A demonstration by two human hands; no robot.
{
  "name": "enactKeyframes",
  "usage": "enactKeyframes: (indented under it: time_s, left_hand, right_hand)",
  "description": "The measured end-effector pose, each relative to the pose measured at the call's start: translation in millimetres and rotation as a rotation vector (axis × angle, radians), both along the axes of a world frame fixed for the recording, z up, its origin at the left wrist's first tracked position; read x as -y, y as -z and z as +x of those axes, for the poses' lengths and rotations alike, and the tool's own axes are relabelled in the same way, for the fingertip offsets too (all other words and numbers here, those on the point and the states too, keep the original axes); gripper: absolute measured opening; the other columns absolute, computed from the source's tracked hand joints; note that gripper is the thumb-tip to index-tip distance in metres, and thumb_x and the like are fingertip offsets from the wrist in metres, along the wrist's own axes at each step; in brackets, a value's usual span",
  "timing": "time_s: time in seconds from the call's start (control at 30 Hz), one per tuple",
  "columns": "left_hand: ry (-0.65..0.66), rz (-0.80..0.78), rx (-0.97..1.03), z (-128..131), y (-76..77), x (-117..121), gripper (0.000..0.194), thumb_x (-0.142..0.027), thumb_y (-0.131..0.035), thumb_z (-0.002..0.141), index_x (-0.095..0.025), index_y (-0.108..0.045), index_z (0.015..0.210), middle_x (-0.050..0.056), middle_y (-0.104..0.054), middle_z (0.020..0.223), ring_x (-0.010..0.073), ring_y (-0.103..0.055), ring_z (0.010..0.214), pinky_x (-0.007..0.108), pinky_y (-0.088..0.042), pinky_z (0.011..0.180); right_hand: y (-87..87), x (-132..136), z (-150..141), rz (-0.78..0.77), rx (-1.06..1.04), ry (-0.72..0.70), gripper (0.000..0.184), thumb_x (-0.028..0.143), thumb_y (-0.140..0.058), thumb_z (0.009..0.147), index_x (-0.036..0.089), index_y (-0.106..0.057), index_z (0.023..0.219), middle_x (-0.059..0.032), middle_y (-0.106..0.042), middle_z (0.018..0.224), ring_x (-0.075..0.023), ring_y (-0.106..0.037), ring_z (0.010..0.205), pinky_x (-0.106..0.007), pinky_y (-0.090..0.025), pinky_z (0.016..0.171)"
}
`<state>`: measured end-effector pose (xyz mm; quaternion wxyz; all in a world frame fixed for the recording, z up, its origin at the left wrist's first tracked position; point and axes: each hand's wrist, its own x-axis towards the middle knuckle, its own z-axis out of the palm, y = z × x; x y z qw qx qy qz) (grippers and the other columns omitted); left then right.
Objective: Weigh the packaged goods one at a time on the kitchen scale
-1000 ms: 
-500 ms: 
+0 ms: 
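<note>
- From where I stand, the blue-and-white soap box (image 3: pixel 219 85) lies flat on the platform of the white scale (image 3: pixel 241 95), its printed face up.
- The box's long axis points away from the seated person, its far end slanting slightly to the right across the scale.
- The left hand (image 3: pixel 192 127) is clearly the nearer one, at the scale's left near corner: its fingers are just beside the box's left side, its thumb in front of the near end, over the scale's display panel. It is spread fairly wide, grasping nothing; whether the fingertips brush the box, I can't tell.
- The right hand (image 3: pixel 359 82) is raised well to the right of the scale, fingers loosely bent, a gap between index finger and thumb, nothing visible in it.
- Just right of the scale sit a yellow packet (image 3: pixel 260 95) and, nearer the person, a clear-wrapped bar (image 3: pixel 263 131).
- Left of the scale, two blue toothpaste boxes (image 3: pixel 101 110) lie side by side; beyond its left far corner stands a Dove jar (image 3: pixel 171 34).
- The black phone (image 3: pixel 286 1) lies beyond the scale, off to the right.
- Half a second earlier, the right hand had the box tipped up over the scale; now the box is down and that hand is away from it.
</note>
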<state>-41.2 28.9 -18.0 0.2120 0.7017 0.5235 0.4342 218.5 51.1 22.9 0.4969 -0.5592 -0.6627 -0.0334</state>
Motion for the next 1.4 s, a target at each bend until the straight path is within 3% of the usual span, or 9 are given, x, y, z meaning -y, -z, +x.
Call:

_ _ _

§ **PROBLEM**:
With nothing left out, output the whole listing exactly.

§ **RESPONSE FOR THIS EXERCISE**:
A demonstration by two human hands; no robot.
{
  "name": "enactKeyframes",
  "usage": "enactKeyframes: (indented under it: time_s, left_hand, right_hand)",
  "description": "The measured end-effector pose, each relative to the pose measured at the call's start: translation in millimetres and rotation as a rotation vector (axis × angle, radians), both along the axes of a world frame fixed for the recording, z up, its origin at the left wrist's first tracked position; read x as -y, y as -z and z as +x of those axes, for the poses' lengths and rotations alike, and the tool's own axes are relabelled in the same way, for the fingertip offsets too (all other words and numbers here, those on the point and the states too, keep the original axes); gripper: absolute measured opening; the other columns absolute, computed from the source's tracked hand joints; note that gripper is the thumb-tip to index-tip distance in metres, and thumb_x and the like are fingertip offsets from the wrist in metres, along the wrist's own axes at each step; in brackets, a value's usual span",
  "timing": "time_s: time in seconds from the call's start (control at 30 Hz), one per tuple",
  "columns": "left_hand: ry (-0.65..0.66), rz (-0.80..0.78), rx (-0.97..1.03), z (-128..131), y (-76..77), x (-117..121), gripper (0.000..0.194), thumb_x (-0.142..0.027), thumb_y (-0.131..0.035), thumb_z (-0.002..0.141), index_x (-0.095..0.025), index_y (-0.108..0.045), index_z (0.015..0.210), middle_x (-0.050..0.056), middle_y (-0.104..0.054), middle_z (0.020..0.223), ring_x (-0.010..0.073), ring_y (-0.103..0.055), ring_z (0.010..0.214), pinky_x (-0.007..0.108), pinky_y (-0.088..0.042), pinky_z (0.011..0.180); right_hand: y (-87..87), x (-132..136), z (-150..141), rz (-0.78..0.77), rx (-1.06..1.04), ry (-0.72..0.70), gripper (0.000..0.184), thumb_x (-0.028..0.143), thumb_y (-0.140..0.058), thumb_z (0.009..0.147), index_x (-0.036..0.089), index_y (-0.106..0.057), index_z (0.023..0.219), middle_x (-0.059..0.032), middle_y (-0.106..0.042), middle_z (0.018..0.224), ring_x (-0.075..0.023), ring_y (-0.106..0.037), ring_z (0.010..0.205), pinky_x (-0.106..0.007), pinky_y (-0.090..0.025), pinky_z (0.016..0.171)"
}
`<state>`: measured end-effector pose (xyz mm; quaternion wxyz; all in a world frame fixed for the recording, z up, its origin at the left wrist's first tracked position; point and axes: each hand's wrist, its own x-axis towards the middle knuckle, its own z-axis out of the palm, y = z × x; x y z qw qx qy qz) (grippers and the other columns omitted); left then right.
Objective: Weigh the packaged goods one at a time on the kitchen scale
-1000 ms: 
-500 ms: 
+0 ms: 
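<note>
- From where I stand, the blue-and-white soap box (image 3: pixel 219 85) lies flat on the platform of the white scale (image 3: pixel 241 95), its printed face up.
- The box's long axis points away from the seated person, its far end slanting slightly to the right across the scale.
- The left hand (image 3: pixel 192 127) is clearly the nearer one, at the scale's left near corner: its fingers are just beside the box's left side, its thumb in front of the near end, over the scale's display panel. It is spread fairly wide, grasping nothing; whether the fingertips brush the box, I can't tell.
- The right hand (image 3: pixel 359 82) is raised well to the right of the scale, fingers loosely bent, a gap between index finger and thumb, nothing visible in it.
- Just right of the scale sit a yellow packet (image 3: pixel 260 95) and, nearer the person, a clear-wrapped bar (image 3: pixel 263 131).
- Left of the scale, two blue toothpaste boxes (image 3: pixel 101 110) lie side by side; beyond its left far corner stands a Dove jar (image 3: pixel 171 34).
- The black phone (image 3: pixel 286 1) lies beyond the scale, off to the right.
- Half a second earlier, the right hand had the box tipped up over the scale; now the box is down and that hand is away from it.
</note>
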<state>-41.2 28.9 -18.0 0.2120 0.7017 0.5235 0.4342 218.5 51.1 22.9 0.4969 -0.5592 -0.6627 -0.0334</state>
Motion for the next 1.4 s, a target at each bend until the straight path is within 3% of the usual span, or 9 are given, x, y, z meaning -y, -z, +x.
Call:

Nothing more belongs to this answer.